* Exercise directions *
Each entry below must appear in the answer exactly as written.

* The input *
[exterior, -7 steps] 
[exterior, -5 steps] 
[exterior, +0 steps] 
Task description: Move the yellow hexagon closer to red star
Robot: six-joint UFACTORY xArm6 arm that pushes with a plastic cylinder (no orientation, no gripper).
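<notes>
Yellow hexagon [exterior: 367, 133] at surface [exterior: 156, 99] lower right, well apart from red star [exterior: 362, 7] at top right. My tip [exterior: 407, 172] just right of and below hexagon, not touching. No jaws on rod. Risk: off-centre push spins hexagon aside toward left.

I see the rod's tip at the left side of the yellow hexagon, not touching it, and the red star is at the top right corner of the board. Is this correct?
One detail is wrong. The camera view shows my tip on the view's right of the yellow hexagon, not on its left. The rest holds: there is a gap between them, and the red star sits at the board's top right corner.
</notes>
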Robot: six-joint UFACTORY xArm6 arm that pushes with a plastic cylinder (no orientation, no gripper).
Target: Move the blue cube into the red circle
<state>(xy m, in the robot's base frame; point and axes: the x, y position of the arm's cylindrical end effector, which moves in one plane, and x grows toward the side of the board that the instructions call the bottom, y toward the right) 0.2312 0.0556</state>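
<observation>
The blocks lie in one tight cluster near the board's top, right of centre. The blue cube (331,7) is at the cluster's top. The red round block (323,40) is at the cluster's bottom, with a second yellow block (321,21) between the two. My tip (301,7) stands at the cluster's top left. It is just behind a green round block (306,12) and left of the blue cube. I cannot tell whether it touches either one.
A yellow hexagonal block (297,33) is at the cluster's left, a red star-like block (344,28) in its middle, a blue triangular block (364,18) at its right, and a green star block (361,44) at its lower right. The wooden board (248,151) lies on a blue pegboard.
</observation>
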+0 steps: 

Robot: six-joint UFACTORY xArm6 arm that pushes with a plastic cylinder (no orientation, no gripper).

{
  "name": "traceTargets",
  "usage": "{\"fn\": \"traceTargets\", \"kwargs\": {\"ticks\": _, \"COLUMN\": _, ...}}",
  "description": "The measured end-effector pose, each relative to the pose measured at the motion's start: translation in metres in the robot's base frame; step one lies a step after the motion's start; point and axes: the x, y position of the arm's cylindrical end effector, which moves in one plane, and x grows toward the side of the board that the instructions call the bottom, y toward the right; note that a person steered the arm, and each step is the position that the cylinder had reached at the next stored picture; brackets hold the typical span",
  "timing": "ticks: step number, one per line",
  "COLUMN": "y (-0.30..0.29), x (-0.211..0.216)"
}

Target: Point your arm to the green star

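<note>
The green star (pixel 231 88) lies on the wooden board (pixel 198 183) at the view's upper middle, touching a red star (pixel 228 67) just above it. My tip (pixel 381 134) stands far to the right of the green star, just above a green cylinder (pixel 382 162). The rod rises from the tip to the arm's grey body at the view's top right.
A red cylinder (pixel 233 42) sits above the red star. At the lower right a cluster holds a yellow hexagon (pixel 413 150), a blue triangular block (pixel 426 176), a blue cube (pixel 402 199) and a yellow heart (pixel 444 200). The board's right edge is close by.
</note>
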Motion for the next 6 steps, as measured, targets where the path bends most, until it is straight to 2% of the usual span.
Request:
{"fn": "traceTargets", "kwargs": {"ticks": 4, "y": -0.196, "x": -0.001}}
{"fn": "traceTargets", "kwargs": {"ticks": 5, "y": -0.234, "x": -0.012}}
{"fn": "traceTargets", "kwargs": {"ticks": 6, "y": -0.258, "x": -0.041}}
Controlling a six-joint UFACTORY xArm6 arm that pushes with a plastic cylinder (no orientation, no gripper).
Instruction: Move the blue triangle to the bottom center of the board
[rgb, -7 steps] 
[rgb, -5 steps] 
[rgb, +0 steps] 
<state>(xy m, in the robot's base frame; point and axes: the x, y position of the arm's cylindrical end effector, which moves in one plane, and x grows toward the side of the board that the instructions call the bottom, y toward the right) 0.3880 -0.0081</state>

* Written answer *
[exterior, -7 steps] 
[exterior, -5 steps] 
[exterior, +0 steps] 
Task description: Move the yellow hexagon closer to red star
Robot: six-joint UFACTORY xArm6 arm that pushes with a plastic cylinder (no orientation, no gripper).
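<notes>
Yellow hexagon [exterior: 367, 133] at surface [exterior: 156, 99] lower right, well apart from red star [exterior: 362, 7] at top right. My tip [exterior: 407, 172] just right of and below hexagon, not touching. No jaws on rod. Risk: off-centre push spins hexagon aside toward left.

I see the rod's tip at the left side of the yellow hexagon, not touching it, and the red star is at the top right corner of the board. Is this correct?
One detail is wrong. The camera view shows my tip on the view's right of the yellow hexagon, not on its left. The rest holds: there is a gap between them, and the red star sits at the board's top right corner.
</notes>
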Robot: six-joint UFACTORY xArm6 arm that pushes with a plastic cylinder (no orientation, no gripper).
Target: Move the blue cube into the red circle
<state>(xy m, in the robot's base frame; point and axes: the x, y position of the arm's cylindrical end effector, which moves in one plane, and x grows toward the side of the board that the instructions call the bottom, y toward the right) 0.2312 0.0556</state>
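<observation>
The blocks lie in one tight cluster near the board's top, right of centre. The blue cube (331,7) is at the cluster's top. The red round block (323,40) is at the cluster's bottom, with a second yellow block (321,21) between the two. My tip (301,7) stands at the cluster's top left. It is just behind a green round block (306,12) and left of the blue cube. I cannot tell whether it touches either one.
A yellow hexagonal block (297,33) is at the cluster's left, a red star-like block (344,28) in its middle, a blue triangular block (364,18) at its right, and a green star block (361,44) at its lower right. The wooden board (248,151) lies on a blue pegboard.
</observation>
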+0 steps: 

Robot: six-joint UFACTORY xArm6 arm that pushes with a plastic cylinder (no orientation, no gripper).

{
  "name": "traceTargets",
  "usage": "{\"fn\": \"traceTargets\", \"kwargs\": {\"ticks\": _, \"COLUMN\": _, ...}}",
  "description": "The measured end-effector pose, each relative to the pose measured at the motion's start: translation in metres in the robot's base frame; step one lies a step after the motion's start; point and axes: the x, y position of the arm's cylindrical end effector, which moves in one plane, and x grows toward the side of the board that the instructions call the bottom, y toward the right; note that a person steered the arm, and each step is the position that the cylinder had reached at the next stored picture; brackets hold the typical span",
  "timing": "ticks: step number, one per line",
  "COLUMN": "y (-0.30..0.29), x (-0.211..0.216)"
}

Target: Point your arm to the green star

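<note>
The green star (pixel 231 88) lies on the wooden board (pixel 198 183) at the view's upper middle, touching a red star (pixel 228 67) just above it. My tip (pixel 381 134) stands far to the right of the green star, just above a green cylinder (pixel 382 162). The rod rises from the tip to the arm's grey body at the view's top right.
A red cylinder (pixel 233 42) sits above the red star. At the lower right a cluster holds a yellow hexagon (pixel 413 150), a blue triangular block (pixel 426 176), a blue cube (pixel 402 199) and a yellow heart (pixel 444 200). The board's right edge is close by.
</note>
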Motion for the next 6 steps, as measured, targets where the path bends most, until it is straight to 2% of the usual span.
Request:
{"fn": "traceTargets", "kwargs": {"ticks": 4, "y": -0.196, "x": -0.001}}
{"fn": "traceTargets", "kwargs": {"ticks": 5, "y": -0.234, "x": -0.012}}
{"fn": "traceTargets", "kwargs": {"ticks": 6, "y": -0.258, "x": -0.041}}
Controlling a six-joint UFACTORY xArm6 arm that pushes with a plastic cylinder (no orientation, no gripper).
Instruction: Move the blue triangle to the bottom center of the board
[rgb, -7 steps] 
[rgb, -5 steps] 
[rgb, +0 steps] 
<state>(xy m, in the robot's base frame; point and axes: the x, y position of the arm's cylindrical end effector, which moves in one plane, and x grows toward the side of the board that the instructions call the bottom, y toward the right) 0.3880 -0.0081</state>

The response to the exercise is complete.